[DATA Boundary: Start]
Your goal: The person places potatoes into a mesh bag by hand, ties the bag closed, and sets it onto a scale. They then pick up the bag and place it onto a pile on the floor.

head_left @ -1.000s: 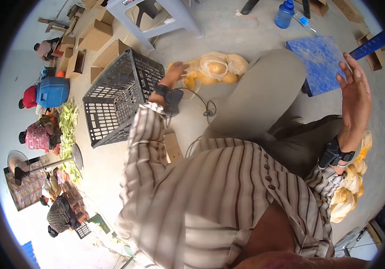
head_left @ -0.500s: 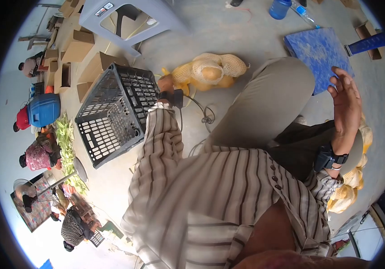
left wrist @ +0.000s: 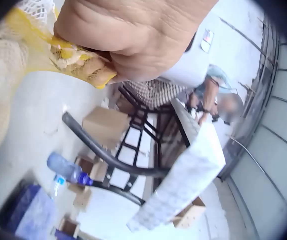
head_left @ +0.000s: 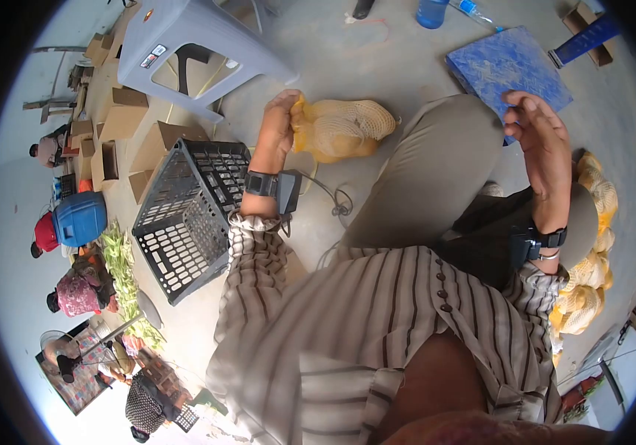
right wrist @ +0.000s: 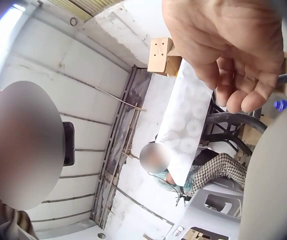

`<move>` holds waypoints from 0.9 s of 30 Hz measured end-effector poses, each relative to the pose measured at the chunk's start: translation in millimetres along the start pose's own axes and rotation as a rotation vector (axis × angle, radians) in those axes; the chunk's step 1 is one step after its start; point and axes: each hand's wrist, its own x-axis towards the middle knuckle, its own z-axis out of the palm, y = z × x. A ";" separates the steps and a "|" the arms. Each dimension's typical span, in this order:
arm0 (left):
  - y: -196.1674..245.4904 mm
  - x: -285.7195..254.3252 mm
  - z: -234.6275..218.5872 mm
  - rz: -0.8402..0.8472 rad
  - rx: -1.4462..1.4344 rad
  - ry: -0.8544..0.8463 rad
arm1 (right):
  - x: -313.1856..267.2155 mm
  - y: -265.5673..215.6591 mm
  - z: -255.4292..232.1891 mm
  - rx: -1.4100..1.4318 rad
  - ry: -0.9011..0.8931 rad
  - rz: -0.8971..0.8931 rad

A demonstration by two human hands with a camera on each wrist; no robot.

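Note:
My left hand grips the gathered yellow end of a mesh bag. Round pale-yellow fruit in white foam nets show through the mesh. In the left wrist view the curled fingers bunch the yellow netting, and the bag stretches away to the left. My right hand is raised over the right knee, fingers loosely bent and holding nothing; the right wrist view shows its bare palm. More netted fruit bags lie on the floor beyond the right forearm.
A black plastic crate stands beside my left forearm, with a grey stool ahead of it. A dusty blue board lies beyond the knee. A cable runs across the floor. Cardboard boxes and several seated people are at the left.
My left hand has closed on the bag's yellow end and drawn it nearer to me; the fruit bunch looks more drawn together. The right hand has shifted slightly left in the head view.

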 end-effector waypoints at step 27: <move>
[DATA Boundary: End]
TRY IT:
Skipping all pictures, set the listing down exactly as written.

WRITTEN RESPONSE:
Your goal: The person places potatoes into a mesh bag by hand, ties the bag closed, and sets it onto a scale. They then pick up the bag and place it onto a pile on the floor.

head_left @ -1.000s: 
head_left @ -0.500s: 
left wrist @ +0.000s: 
head_left @ +0.000s: 
right wrist @ +0.000s: 

`<move>` holds waypoints from 0.9 s of 30 Hz measured end-effector poses, each relative to the pose measured at the chunk's start: translation in millimetres along the start pose's own axes and rotation as a rotation vector (axis × angle, radians) in those axes; the chunk's step 1 is one step after its start; point and axes: each hand's wrist, its own x-axis towards the middle knuckle, its own z-axis out of the palm, y = z × x. A ";" separates the steps and a "|" the arms. Each dimension's typical span, in this order:
arm0 (left):
  - y: -196.1674..245.4904 mm
  - x: -285.7195..254.3252 mm
  - z: -234.6275..218.5872 mm
  - rz: -0.8402..0.8472 rad
  - rx: -1.4462..1.4344 rad
  - ry: -0.8544..0.8463 rad
arm1 (right):
  - x: -313.1856..267.2155 mm
  - y: -265.5673..215.6591 mm
  - z: -255.4292..232.1891 mm
  - rx: -1.4100..1.4318 rad
  - ry: -0.9011..0.8931 rad
  - rz: -0.8971..0.8931 rad

A demonstration by two human hands with a camera on each wrist; no robot.

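Note:
My left hand grips the gathered yellow end of a mesh bag. Round pale-yellow fruit in white foam nets show through the mesh. In the left wrist view the curled fingers bunch the yellow netting, and the bag stretches away to the left. My right hand is raised over the right knee, fingers loosely bent and holding nothing; the right wrist view shows its bare palm. More netted fruit bags lie on the floor beyond the right forearm.
A black plastic crate stands beside my left forearm, with a grey stool ahead of it. A dusty blue board lies beyond the knee. A cable runs across the floor. Cardboard boxes and several seated people are at the left.
My left hand has closed on the bag's yellow end and drawn it nearer to me; the fruit bunch looks more drawn together. The right hand has shifted slightly left in the head view.
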
 end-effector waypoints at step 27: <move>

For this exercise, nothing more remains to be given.